18 Kislev 5776; Untitled Poem

I’ve loved you
until the moment you were
taken from my rib
My sides are still sore from the ripping and the mending;

I’ve remembered you
standing on the color-absent sleeping shore:
exhaling that intoxicating purple haze
escaping the ruins of wars, wars, wars
that the schlepper generation we are called
still wearily participates;

I’ve felt you
sitting shiva times seventy
from the pale arms of winter’s sunlight
to the kindled retreat of
hot milk and cocoa beans,
you in your flower dress, Tillamook green
woolly arms contently rest on frayed schwarz leather
why, why, why
did I look away to the busy Sunday streets
mulling another absence too early, panicking, [hostilely]
–helplessly captive in my lonely mind’s eye
kilos from your embracing dainty hands
forgetting to savor the moment
and my lukewarm café?

14 Tishrei 5776 – Atonement

All I remember from that day was walking into the deep end; all other pigmented fragments surrounding that blue memory is a lost haze, burned long ago like some forgotten nitrate film cache.

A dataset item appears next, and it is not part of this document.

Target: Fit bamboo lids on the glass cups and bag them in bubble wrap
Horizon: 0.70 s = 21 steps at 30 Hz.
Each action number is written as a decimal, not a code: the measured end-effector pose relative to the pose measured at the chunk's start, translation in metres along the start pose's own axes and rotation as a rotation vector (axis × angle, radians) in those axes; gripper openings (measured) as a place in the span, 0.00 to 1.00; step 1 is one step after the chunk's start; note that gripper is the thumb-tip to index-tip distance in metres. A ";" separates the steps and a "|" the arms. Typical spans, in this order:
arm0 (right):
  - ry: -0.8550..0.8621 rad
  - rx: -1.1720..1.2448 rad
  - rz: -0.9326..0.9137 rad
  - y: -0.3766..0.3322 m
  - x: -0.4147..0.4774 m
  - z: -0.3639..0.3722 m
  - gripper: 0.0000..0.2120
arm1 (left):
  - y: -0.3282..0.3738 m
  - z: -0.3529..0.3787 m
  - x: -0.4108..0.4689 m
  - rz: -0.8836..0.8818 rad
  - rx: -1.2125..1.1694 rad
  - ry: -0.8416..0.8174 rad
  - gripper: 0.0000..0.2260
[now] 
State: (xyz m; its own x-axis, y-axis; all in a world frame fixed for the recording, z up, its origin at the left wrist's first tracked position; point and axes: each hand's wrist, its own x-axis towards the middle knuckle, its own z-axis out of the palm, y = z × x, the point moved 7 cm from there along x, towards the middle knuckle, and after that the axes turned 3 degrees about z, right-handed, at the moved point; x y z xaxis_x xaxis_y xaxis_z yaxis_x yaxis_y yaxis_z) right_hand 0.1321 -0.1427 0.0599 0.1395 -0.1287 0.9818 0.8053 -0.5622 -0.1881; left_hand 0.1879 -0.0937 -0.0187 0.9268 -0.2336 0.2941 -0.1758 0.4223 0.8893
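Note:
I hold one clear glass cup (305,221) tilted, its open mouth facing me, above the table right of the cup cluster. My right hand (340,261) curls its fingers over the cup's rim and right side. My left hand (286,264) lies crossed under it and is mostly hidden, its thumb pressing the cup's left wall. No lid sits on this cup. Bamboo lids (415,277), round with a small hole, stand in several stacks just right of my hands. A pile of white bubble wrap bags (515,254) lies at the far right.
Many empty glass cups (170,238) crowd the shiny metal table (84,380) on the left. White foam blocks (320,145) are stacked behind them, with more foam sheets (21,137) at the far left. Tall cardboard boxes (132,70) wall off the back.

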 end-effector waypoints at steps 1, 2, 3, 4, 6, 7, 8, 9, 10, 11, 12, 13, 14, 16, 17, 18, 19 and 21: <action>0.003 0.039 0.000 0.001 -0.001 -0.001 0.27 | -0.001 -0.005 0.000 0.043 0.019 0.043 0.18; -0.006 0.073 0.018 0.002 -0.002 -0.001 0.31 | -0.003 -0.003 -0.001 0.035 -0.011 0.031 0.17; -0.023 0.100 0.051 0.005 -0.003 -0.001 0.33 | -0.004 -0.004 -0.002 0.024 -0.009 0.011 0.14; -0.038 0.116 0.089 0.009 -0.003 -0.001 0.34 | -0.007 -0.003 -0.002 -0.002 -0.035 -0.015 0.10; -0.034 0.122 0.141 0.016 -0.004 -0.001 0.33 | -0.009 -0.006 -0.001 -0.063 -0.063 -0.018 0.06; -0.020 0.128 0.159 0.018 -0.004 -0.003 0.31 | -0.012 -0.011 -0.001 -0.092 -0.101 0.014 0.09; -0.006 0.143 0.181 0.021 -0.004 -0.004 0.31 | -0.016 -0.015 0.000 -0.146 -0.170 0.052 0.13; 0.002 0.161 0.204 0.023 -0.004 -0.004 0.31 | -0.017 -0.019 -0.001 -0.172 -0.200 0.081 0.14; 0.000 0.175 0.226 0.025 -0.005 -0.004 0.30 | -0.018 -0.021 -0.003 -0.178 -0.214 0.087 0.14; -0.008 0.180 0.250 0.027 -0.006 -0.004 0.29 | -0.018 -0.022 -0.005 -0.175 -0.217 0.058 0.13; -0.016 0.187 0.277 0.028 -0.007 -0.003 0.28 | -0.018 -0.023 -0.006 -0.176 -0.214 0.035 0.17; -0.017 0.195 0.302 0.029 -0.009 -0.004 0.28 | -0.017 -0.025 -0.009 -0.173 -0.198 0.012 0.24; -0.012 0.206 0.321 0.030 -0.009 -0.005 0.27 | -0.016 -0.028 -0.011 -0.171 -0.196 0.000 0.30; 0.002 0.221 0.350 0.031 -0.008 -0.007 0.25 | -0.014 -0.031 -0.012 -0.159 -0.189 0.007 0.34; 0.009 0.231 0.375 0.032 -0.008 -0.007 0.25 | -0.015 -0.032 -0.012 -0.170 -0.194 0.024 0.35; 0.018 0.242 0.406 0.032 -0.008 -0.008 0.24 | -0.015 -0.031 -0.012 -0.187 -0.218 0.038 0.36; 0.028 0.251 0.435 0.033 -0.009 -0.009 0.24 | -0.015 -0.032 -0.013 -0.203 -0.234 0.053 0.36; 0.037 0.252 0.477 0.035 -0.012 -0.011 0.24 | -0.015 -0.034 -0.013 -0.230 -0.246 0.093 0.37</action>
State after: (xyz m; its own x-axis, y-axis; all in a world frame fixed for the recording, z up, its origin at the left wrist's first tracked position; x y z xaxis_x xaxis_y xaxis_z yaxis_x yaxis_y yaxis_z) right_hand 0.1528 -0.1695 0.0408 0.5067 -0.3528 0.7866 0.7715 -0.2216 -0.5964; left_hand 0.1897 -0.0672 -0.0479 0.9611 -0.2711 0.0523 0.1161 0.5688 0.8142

I remember watching the roundel of the glowing bulb closely, attentively.  The burning sensation in my nostrils; the hard buoyancy in my head fighting upward, my tiny body dragging it down.  My feet kept moving, toward the light.  Wavy tails of brown hair quivered against the current of my steps toward the pool’s furthest trench.  Calm, curious initiative.

I lost consciousness.

I next remember being stood up with cotton swabs stabbing my ears, bleeding with chlorine water.  Coughing tremors that made my eyes burn, belching up water from nauseous lungs.  I remember being blind; was it my eyes refusing to open, or some temporary reaction?  I made out the wet, shifting shadows of people standing around me on the rugged stone floor.  My mother continued to wrench the swabs deeper into my ears as I rubbed my eyes dry with a towel coating my cold, wet body like a blanket.  A strange menagerie of sensations that resembled salvation played themselves within and around me.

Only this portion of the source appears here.